Brief »
The answer should hold every line of the listing, unchanged and free of images.

--- START ---

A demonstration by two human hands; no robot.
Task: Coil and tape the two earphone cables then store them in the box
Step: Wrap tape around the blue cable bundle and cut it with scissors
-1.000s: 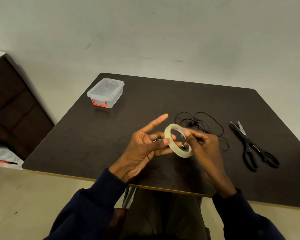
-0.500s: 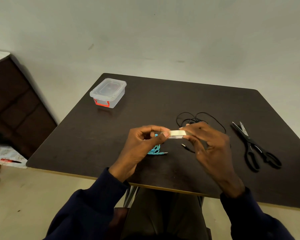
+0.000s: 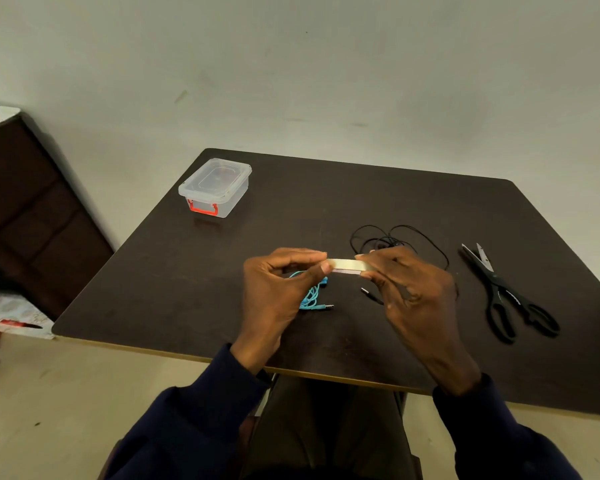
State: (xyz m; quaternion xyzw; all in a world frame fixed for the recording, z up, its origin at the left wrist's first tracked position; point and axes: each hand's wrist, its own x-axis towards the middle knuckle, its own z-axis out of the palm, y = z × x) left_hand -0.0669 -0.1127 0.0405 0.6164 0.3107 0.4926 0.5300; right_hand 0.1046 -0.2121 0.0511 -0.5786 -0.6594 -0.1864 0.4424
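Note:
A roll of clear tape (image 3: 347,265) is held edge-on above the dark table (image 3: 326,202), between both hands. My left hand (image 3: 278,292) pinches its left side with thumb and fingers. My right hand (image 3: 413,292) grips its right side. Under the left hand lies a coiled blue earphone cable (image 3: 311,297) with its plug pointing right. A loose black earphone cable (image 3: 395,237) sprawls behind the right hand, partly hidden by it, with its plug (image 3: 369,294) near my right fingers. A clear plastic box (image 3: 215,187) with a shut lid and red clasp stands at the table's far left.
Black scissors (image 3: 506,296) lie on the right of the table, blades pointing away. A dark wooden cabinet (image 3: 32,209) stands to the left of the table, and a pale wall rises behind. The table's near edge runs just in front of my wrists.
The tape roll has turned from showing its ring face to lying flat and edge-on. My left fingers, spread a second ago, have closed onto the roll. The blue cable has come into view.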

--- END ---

Answer »
A demonstration by two human hands; no robot.
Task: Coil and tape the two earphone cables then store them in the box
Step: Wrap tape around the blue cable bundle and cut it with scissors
-1.000s: 
-0.500s: 
+0.000s: 
State: (xyz m; quaternion xyzw; all in a world frame fixed for the recording, z up, its origin at the left wrist's first tracked position; point and axes: each hand's wrist, its own x-axis towards the middle knuckle, its own z-axis out of the palm, y = z × x) left_hand -0.0669 -0.1127 0.0405 0.6164 0.3107 0.4926 0.5300; right_hand 0.1046 -0.2121 0.0511 -0.5786 -0.6594 -0.1864 0.4424
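Note:
A roll of clear tape (image 3: 347,265) is held edge-on above the dark table (image 3: 326,202), between both hands. My left hand (image 3: 278,292) pinches its left side with thumb and fingers. My right hand (image 3: 413,292) grips its right side. Under the left hand lies a coiled blue earphone cable (image 3: 311,297) with its plug pointing right. A loose black earphone cable (image 3: 395,237) sprawls behind the right hand, partly hidden by it, with its plug (image 3: 369,294) near my right fingers. A clear plastic box (image 3: 215,187) with a shut lid and red clasp stands at the table's far left.
Black scissors (image 3: 506,296) lie on the right of the table, blades pointing away. A dark wooden cabinet (image 3: 32,209) stands to the left of the table, and a pale wall rises behind. The table's near edge runs just in front of my wrists.
The tape roll has turned from showing its ring face to lying flat and edge-on. My left fingers, spread a second ago, have closed onto the roll. The blue cable has come into view.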

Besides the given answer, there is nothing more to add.